Lettre à Daniel Schneidermann, journaliste à Libération, à propos du héros d’Annecy (Par Jean-Paul Pelras)

Monsieur,

vous avez, le 9 juin dernier, publié dans Libération une chronique intitulée « Henri d’Arc, un héros chez Bolloré » Faisant référence à Henri D’Anselme qui a tenté de stopper l’assaillant d’Annecy, vous avez ironisé sur les propos tenus par ce jeune homme de 24 ans invité par Pascal Praud sur CNews.

En évoquant sa foi, vous écrivez : « Sur le plateau de la chaîne du catho-tradi Bolloré passe une sorte de frisson incrédule, un souffle de grâce devant tant de fraicheur et de sincérité, quelque chose comme « c’est trop beau pour être vrai ».  On y reconnaîtrait presque, sept siècles plus tard la méfiance des interrogateurs de Jeanne d’Arc devant les ruses du Malin : saint authentique ? Imposteur ? »  

Poursuivant votre prêche et convertissant une question de Pascal Praud, vous traduisez librement : « En termes profanes Henri, avez-vous vu la Vierge ? Entendu des voix ? » Et puis, considérant l’indignation suscitée par votre chronique, vous twittez presque in petto : « Avis à tous les shitstormeurs qui n’ont pas lu ce texte : il n’y a pas un mot désagréable sur Henri, dont la réaction à Annecy suscite mon admiration. Le sujet, ce sont les vautours bolloréens et zemmouroïdes qui tournent autour de lui. »

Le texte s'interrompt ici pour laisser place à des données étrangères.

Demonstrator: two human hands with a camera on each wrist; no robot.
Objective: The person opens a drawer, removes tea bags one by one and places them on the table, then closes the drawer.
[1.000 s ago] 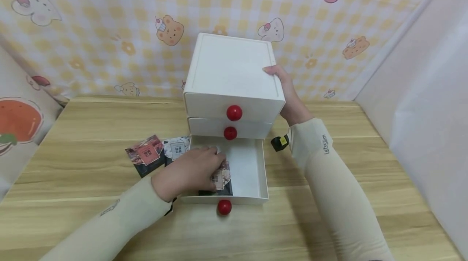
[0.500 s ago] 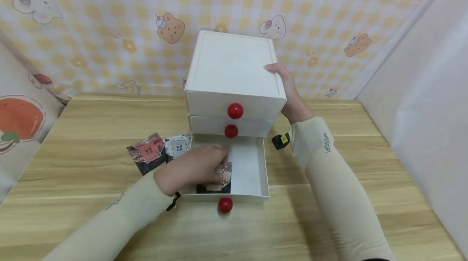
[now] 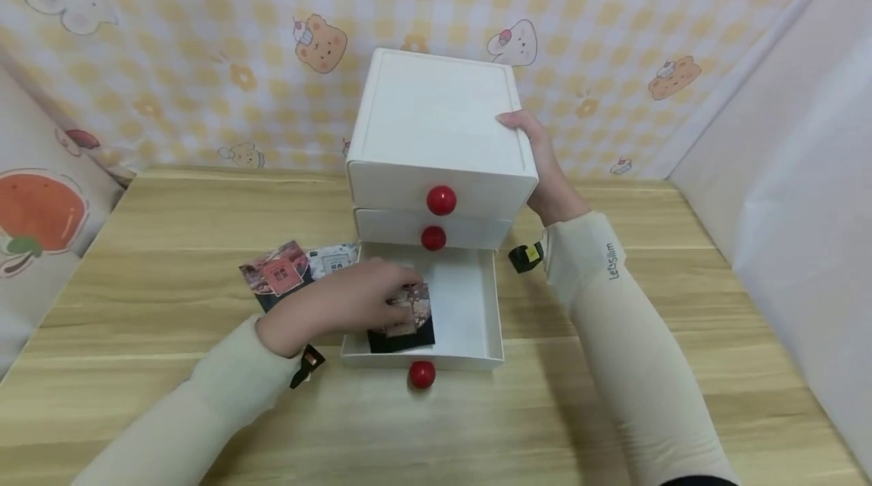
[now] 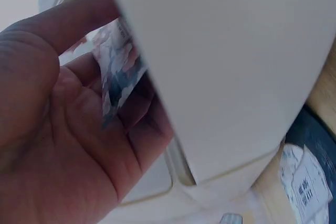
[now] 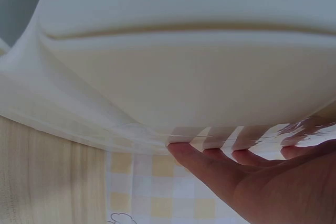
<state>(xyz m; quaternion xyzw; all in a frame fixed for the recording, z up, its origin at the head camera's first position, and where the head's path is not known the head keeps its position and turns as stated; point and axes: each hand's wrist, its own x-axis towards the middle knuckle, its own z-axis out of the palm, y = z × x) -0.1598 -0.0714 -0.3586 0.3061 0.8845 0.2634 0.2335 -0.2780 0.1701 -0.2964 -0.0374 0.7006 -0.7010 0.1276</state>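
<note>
My left hand reaches into the open bottom drawer of a white cabinet. Between its thumb and fingers it pinches a dark sachet with a floral print and a pale label. In the left wrist view, part of this sachet shows between the fingers, and the drawer wall hides the rest. On the right, my other hand lies against the cabinet, thumb over its top edge. The right wrist view shows the fingers of that hand extended along the side.
Left of the drawer, a red-labelled sachet and a pale-labelled sachet lie on the wooden table. The two upper drawers are closed, each with a red knob. A patterned cloth hangs behind.
My left hand has shifted slightly left, and the sachet under its fingers has turned a little and shows more of its top. My right hand keeps its place on the cabinet.
</note>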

Précisons que j’ai lu le texte et ne peut donc être considéré comme étant un inconditionnel du shit-storm, comprenez « tempête de merde ». Et poursuivons avec le directeur général de Libération, Denis Olivennes, qui publie dans la foulée : « Les opinions de Daniel Schneidermann n’engagent que lui. Pas de censure à Libé. Moi personnellement, n’étant pas sûr d’avoir 1/10e du courage de ce jeune Henri et n’ayant jamais rien fait d’héroïque, je me garderai bien de le railler. Mieux, j’ai une profonde admiration pour lui. »

Ceci étant dit, transportons-nous à présent dans un autre square, un espace public de votre choix, un théâtre, une plage, une terrasse de bistrot, un cinéma…. Et imaginons ce scénario : Un criminel, car il faut bien employer les mots qui conviennent, surgit, équipé d’une machette, d’un surin, d’une escopette et s’apprête à vous occire comme le fit, plongeant son arme dans les landaus, le bourreau d’Annecy. A ce moment-là, un homme, (saint authentique ou imposteur …), s’interpose pour maîtriser l’agresseur et, de facto, vous sauver la vie. Parce que son obédience politique, sa confession religieuse, sa nationalité, ses origines, ses idées ne vous conviennent pas, allez-vous lui conseiller de passer son chemin en attendant qu’un autre péquin, au profil plus adéquat, vienne désarmer le dit malandrin ?

Car, même si vous reconnaissez « n’avoir pas eu de mot désagréable pour Henri » auquel vous prêtez d’emblée le nom d’une célèbre pucelle, le raccourci interpelle là où le lazzi politicien fraye forcement en apostille du « bien ».

Que ferions-nous, monsieur Schneidermann, sans les prédicateurs de votre acabit ? Ceux qui s’interposent entre le courage et la théologie avec une appréciation à géométrie variable dès qu’il s’agit d’influencer les esprits. Et qu’auriez vous fait, oui, en définitive, qu’auriez-vous fait à la place d’Henri ? C’est peut-être autour de cette question que vous devriez disserter dans les colonnes de Libé. Avant de vous vautrer dans les eaux basses d’une chronique qui brocarde un héros, de surcroît, sacrilège suprême, affublé sur sa manche d’un petit drapeau français, pour désigner, en abusant des « voix » détournées, ce et ceux que vous détestez.